Your task:
Everything in the listing below should be repeated verbatim, apart from the pictures.

----- Source data -----

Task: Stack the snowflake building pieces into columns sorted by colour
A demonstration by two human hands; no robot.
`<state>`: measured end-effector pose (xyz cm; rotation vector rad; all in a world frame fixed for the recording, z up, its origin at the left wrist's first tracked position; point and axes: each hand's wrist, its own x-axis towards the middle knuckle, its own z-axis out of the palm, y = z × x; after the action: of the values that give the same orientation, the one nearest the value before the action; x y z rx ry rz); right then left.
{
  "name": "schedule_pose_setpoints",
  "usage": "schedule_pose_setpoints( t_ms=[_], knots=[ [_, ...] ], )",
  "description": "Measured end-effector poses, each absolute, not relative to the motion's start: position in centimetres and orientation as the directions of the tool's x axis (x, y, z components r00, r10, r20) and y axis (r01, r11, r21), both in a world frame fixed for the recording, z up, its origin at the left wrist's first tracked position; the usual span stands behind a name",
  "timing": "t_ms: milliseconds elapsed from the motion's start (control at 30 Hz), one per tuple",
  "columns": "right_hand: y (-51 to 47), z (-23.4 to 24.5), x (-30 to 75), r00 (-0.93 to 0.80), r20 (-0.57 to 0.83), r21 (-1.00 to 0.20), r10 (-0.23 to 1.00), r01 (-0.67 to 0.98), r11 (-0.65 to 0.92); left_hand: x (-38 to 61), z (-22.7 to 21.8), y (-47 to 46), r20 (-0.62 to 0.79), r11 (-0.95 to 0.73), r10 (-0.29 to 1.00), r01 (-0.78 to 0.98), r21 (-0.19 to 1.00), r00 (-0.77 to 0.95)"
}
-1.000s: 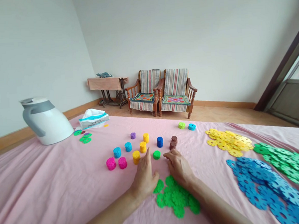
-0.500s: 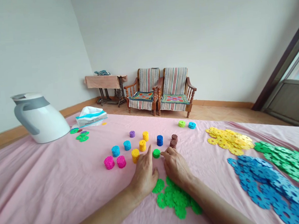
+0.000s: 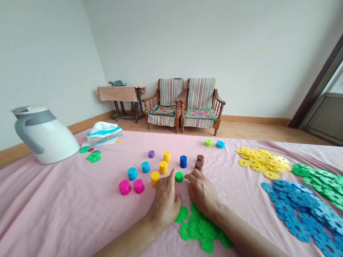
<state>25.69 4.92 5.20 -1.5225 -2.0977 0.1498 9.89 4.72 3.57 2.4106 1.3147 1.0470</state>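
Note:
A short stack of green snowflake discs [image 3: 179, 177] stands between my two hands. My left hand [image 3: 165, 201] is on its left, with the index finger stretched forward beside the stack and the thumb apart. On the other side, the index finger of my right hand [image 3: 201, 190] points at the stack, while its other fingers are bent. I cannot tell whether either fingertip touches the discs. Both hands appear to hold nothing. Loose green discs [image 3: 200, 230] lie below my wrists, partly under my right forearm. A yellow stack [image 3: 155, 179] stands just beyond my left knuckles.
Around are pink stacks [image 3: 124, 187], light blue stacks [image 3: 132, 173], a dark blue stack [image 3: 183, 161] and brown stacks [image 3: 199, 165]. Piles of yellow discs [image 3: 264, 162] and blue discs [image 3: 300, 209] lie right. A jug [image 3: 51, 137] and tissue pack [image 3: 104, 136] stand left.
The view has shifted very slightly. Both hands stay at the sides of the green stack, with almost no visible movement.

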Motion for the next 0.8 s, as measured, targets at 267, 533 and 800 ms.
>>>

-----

Result for this task:
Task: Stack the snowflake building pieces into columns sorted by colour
A demonstration by two human hands; no robot.
`<state>`: measured end-effector pose (xyz cm; rotation vector rad; all in a world frame fixed for the recording, z up, its origin at the left wrist's first tracked position; point and axes: each hand's wrist, its own x-axis towards the middle knuckle, its own z-axis out of the palm, y = z × x; after the action: of the values that give the same orientation, the one nearest the value before the action; x y z rx ry rz); right then left.
{
  "name": "schedule_pose_setpoints",
  "usage": "schedule_pose_setpoints( t_ms=[_], knots=[ [_, ...] ], )",
  "description": "Measured end-effector poses, each absolute, not relative to the motion's start: position in centimetres and orientation as the directions of the tool's x axis (x, y, z components r00, r10, r20) and y axis (r01, r11, r21), both in a world frame fixed for the recording, z up, its origin at the left wrist's first tracked position; the usual span stands behind a name",
  "timing": "t_ms: milliseconds elapsed from the motion's start (control at 30 Hz), one per tuple",
  "columns": "right_hand: y (-51 to 47), z (-23.4 to 24.5), x (-30 to 75), r00 (-0.93 to 0.80), r20 (-0.57 to 0.83), r21 (-1.00 to 0.20), r10 (-0.23 to 1.00), r01 (-0.67 to 0.98), r11 (-0.65 to 0.92); left_hand: x (-38 to 61), z (-22.7 to 21.8), y (-47 to 46), r20 (-0.62 to 0.79), r11 (-0.95 to 0.73), r10 (-0.29 to 1.00), r01 (-0.78 to 0.98), r21 (-0.19 to 1.00), r00 (-0.77 to 0.95)"
}
-1.000s: 
-0.500s: 
+0.000s: 
<state>25.69 4.92 5.20 -1.5225 -2.0977 0.1498 9.89 4.72 3.57 2.4106 1.3147 1.0470</state>
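Note:
A short stack of green snowflake discs [image 3: 179, 177] stands between my two hands. My left hand [image 3: 165, 201] is on its left, with the index finger stretched forward beside the stack and the thumb apart. On the other side, the index finger of my right hand [image 3: 201, 190] points at the stack, while its other fingers are bent. I cannot tell whether either fingertip touches the discs. Both hands appear to hold nothing. Loose green discs [image 3: 200, 230] lie below my wrists, partly under my right forearm. A yellow stack [image 3: 155, 179] stands just beyond my left knuckles.
Around are pink stacks [image 3: 124, 187], light blue stacks [image 3: 132, 173], a dark blue stack [image 3: 183, 161] and brown stacks [image 3: 199, 165]. Piles of yellow discs [image 3: 264, 162] and blue discs [image 3: 300, 209] lie right. A jug [image 3: 51, 137] and tissue pack [image 3: 104, 136] stand left.
The view has shifted very slightly. Both hands stay at the sides of the green stack, with almost no visible movement.
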
Motion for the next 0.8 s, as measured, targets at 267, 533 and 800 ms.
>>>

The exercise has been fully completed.